I just finished a 340 ft (11.5 Dia) Elevated Layout (2.5 years work) using 332 Aristo SS rail...... The cost of 8 ft rail "in the Pipe" must account for a dual rail bender, Split Jaw SS clamps, R7 Ni plated Train LI switches, & $55 for 48 ft of slide on ties..... I bought all my SS Track (rail) 3 years ago at GOOD Prices..... 

I use Brass rail for display shelves.... Have some PVC Display rail too...... All my rail is 332 code for added Strength purposes.... 

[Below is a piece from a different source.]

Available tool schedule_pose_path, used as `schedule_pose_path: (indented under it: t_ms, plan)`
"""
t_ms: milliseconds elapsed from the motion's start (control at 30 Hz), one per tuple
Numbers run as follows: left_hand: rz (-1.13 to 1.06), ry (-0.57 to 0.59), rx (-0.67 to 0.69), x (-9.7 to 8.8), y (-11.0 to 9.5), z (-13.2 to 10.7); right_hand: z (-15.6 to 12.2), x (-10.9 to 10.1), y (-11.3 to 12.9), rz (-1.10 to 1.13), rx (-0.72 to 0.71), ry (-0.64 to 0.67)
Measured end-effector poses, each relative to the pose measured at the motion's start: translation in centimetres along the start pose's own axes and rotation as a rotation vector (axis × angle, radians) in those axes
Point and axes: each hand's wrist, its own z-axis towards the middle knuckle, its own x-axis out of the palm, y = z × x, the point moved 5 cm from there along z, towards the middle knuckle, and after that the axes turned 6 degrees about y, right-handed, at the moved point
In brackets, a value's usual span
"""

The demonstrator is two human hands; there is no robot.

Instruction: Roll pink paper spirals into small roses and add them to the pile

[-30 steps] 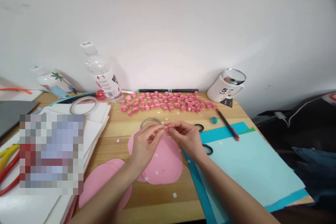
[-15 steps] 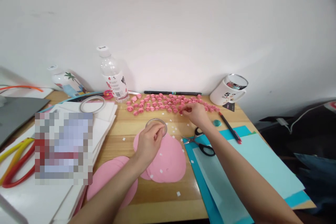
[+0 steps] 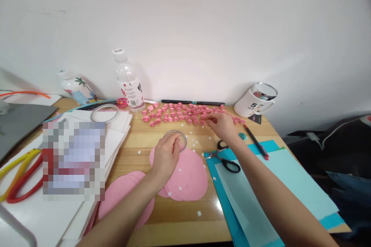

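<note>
My left hand [image 3: 167, 154] is above a stack of pink paper circles [image 3: 191, 179], thumb and fingers pinched together. Whatever the pinch holds is too small or hidden to make out. Just past its fingertips lies a ring-shaped roll of clear tape [image 3: 185, 144], partly covered by the hand. My right hand [image 3: 222, 125] reaches to the front edge of many small rolled pink paper roses [image 3: 174, 114]. Its thumb and index finger are closed close to one rose [image 3: 203, 122]; whether they grip anything cannot be seen. Black-handled scissors [image 3: 231, 165] lie beneath the right forearm.
White paper bits [image 3: 199, 213] are scattered about. Blue sheets [image 3: 278, 185] lie right, with a dark pen [image 3: 256, 142] and a mug [image 3: 255, 100] behind. Left are a bottle [image 3: 130, 88], another tape roll [image 3: 104, 113], white sheets [image 3: 72, 220] and more pink circles [image 3: 124, 189].
My right hand has drawn slightly right and back from the rose at its fingertips. My left hand stays over the pink circles. The whole view has shifted a little.
</note>
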Motion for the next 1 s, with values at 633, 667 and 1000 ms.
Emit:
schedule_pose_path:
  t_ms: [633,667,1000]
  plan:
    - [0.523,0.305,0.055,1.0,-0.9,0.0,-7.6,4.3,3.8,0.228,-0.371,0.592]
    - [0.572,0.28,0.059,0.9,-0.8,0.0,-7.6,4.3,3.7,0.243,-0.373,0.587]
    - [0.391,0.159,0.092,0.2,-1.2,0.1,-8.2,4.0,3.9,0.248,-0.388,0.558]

For Aluminum I see corrosion & impact bend/kink problems.... Brass has corrosion related additional cleaning.... 

Dennis M from GBay, WI


----------



## Bob in Kalamazoo (Apr 2, 2009)

My railroad is almost totally brass code 332. It's been out for 7 years now in South West Michigan. I use DCC through the track power. I do have to clean the track occasionally, but not all that often. Usually I just push a dry wall sander pole with a scotch bright pad on it around the layout and it's ready to go. As long as you have good connections between track sections and enough power connections it should work fine.
Bob


----------



## c_wrobe901 (Nov 9, 2011)

Is the only side effect of brass rail tarnishing? If so then that's no big deal as long as it doesn't interfere with current flow.


----------



## San Juan (Jan 3, 2008)

If you end up not liking any of the three types of metals you've mentioned, there is also Nickel Silver. 

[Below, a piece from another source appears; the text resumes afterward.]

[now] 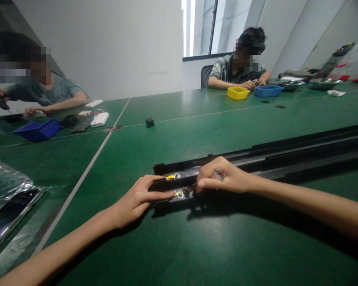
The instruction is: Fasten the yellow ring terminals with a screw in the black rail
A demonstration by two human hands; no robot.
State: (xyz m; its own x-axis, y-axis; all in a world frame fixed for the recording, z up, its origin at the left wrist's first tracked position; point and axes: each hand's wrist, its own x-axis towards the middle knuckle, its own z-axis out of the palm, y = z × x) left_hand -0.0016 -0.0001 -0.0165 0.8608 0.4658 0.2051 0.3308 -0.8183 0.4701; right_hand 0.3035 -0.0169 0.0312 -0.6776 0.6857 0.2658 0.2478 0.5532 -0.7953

That's what we use. Specifically Llagas Creek. Has held up extremely well over several years. That's a good thing given the harsh weather we get at 8000' in the San Juan mountains of Southwest Colorado. But it is on the pricey side for track.


----------



## blueregal (Jan 3, 2008)

Posted By c_wrobe901 on 09 Nov 2011 07:33 PM 
Is the only side effect of brass rail tarnishing? If so then that's no big deal as long as it doesn't interfere with current flow. 

If you go with track power, you will have to get a pole cleaner, several topics on here about cleaning track, yes it does lose conductivity as well as all of em do. So if you use track /electricity you will be cleaning track whatever you pick, a couple 3 times a year or more. 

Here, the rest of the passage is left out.